**Required work**
Print every line below exactly as written, but leave the pictures behind.

---

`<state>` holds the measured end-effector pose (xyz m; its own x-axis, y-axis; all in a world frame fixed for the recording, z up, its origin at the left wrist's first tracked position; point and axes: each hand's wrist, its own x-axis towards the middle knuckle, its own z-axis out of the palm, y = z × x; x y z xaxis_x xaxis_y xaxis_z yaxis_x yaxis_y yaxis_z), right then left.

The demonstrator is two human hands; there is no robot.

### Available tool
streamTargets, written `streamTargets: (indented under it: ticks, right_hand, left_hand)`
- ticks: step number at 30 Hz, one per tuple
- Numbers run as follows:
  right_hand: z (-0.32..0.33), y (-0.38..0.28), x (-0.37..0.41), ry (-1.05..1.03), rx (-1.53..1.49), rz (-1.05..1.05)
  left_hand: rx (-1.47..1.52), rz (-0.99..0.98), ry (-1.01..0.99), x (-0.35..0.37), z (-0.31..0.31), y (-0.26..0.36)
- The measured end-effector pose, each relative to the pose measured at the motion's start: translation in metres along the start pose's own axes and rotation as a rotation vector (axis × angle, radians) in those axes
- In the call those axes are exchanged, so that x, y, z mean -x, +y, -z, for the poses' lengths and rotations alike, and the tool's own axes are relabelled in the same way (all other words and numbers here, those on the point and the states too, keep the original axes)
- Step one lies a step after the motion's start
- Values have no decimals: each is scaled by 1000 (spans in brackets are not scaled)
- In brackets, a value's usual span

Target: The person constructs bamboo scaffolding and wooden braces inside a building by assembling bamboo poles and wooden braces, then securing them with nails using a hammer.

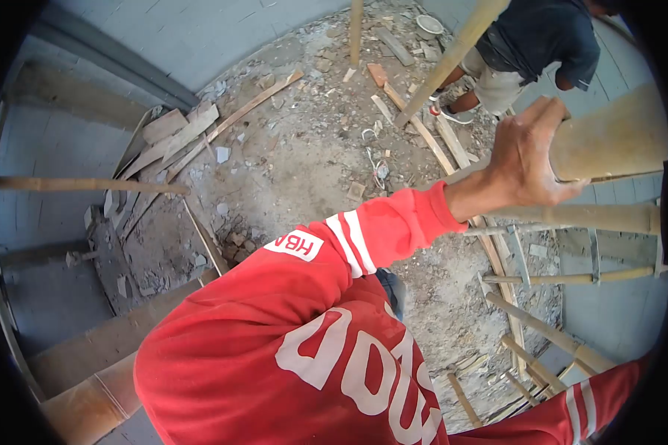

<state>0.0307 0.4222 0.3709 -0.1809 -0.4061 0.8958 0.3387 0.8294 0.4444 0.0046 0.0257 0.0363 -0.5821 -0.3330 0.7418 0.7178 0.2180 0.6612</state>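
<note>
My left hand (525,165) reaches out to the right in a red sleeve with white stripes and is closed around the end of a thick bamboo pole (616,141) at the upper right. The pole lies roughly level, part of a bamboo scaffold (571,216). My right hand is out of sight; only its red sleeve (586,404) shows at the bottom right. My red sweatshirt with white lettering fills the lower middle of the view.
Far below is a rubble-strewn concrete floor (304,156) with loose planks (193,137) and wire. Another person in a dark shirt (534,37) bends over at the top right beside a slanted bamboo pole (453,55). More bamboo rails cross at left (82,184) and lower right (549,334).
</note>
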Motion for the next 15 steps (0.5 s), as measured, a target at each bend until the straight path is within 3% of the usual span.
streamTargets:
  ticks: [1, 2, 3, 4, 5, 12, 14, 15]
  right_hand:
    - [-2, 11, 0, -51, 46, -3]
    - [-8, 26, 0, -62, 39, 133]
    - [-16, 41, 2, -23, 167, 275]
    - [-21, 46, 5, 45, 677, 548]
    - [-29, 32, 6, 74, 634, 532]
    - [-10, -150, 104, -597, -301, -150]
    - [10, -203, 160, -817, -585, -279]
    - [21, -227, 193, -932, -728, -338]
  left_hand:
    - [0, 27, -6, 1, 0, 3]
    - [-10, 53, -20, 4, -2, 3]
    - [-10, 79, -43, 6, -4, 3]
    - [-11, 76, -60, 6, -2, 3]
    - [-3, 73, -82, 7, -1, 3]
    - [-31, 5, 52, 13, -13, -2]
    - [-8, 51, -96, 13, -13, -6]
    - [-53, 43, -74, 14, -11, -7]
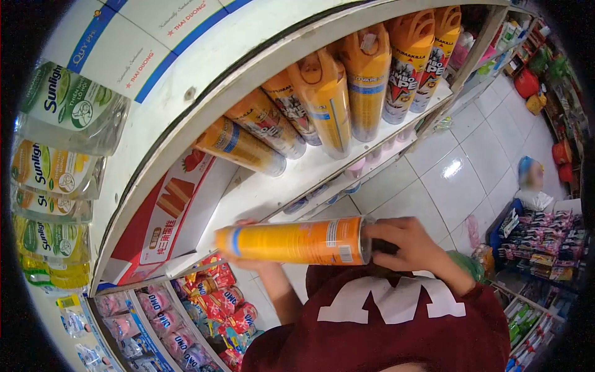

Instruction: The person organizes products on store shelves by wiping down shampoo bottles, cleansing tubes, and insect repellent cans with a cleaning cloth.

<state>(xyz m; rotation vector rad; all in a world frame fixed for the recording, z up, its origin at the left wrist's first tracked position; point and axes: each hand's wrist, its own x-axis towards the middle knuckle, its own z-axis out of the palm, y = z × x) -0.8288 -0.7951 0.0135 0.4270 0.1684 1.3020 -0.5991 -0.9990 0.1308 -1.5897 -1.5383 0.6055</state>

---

**Exercise result**
`<state>` holds the measured end-effector pose (xyz m; its own x-axis, y-axis; all in a world frame fixed for the recording, z up, its origin at the left wrist's first tracked position; point and axes: each hand's wrist, its own x-axis towards the middle knuckle, its own z-axis out of the palm, y = z × x; x y z xaxis_x xaxis_y xaxis_z yaxis_x yaxis_y yaxis_z), right then left.

The demonstrator is two human hands; there is no robot.

### Available tool
streamTargets, written `streamTargets: (indented under it: ticks, right_hand, left_hand)`
- ticks: step number at 30 Hz, one per tuple
- Numbers run as follows:
  right_hand: z (-0.32..0.33), y (-0.38..0.28), x (-0.37..0.41), ry (-1.05..1.03), rx (-1.53..1.49), rz (-1.05..1.05)
  left_hand: rx (-1.47..1.52), rz (-0.99..0.98), ry (-1.01..0.99), x (-0.35..0.37), z (-0.31..0.31), y (-0.26..0.36)
- The measured end-effector pose, each relative to the pose measured at the motion's start: translation in metres along the start pose's own axes and rotation as a rotation vector (axis × angle, radians) in those axes
- In the call those axes are exchanged, so that x, y, z mean -x, +y, -z, for the poses' lengths and rotations alike, and the tool's own axes are relabelled in the same way (all other words and numbers here, those on the point and the states too, keep the original axes)
- Step one lies a step after the motion's start
- Values have no decimals: each is scaled by 1000 (spans in brackets are not scaled)
- In brackets, a value's usual span

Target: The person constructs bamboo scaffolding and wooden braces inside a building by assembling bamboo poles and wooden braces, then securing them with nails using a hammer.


<state>0.0307 0.4222 0.3709 -0.1809 -0.4061 0.8958 0.3387 0.8294 0.4444 0.0046 0.0257 0.0363 -0.5821 -0.3330 0.7418 0.7178 0.2180 0.6612</state>
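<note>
My left hand (525,165) reaches out to the right in a red sleeve with white stripes and is closed around the end of a thick bamboo pole (616,141) at the upper right. The pole lies roughly level, part of a bamboo scaffold (571,216). My right hand is out of sight; only its red sleeve (586,404) shows at the bottom right. My red sweatshirt with white lettering fills the lower middle of the view.
Far below is a rubble-strewn concrete floor (304,156) with loose planks (193,137) and wire. Another person in a dark shirt (534,37) bends over at the top right beside a slanted bamboo pole (453,55). More bamboo rails cross at left (82,184) and lower right (549,334).
</note>
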Motion for the next 15 steps (0.5 s), as measured, a target at each bend until the straight path is within 3% of the usual span.
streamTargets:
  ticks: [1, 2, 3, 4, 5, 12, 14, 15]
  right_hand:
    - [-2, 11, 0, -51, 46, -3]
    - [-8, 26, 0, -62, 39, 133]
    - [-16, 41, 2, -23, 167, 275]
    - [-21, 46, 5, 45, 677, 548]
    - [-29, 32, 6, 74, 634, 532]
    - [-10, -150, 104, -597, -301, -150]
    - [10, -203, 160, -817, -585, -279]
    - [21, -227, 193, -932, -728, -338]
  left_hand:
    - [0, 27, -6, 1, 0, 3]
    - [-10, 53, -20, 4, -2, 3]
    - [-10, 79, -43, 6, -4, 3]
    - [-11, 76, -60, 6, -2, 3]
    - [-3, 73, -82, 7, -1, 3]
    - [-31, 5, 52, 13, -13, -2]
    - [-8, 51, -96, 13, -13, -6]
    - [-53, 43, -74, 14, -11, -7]

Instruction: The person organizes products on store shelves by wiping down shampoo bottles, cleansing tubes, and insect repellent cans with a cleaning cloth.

<state>(xyz m; rotation vector rad; all in a world frame fixed for the recording, z up, its origin at the left wrist's first tracked position; point and axes: each hand's wrist, its own x-axis towards the middle knuckle, its own z-axis out of the palm, y = z × x) -0.8288 -0.7951 0.0135 0.4270 0.1684 1.3020 -0.5991 -0.9990 0.1308 -1.5897 -1.5383 0.6055</state>

This output has come to an end.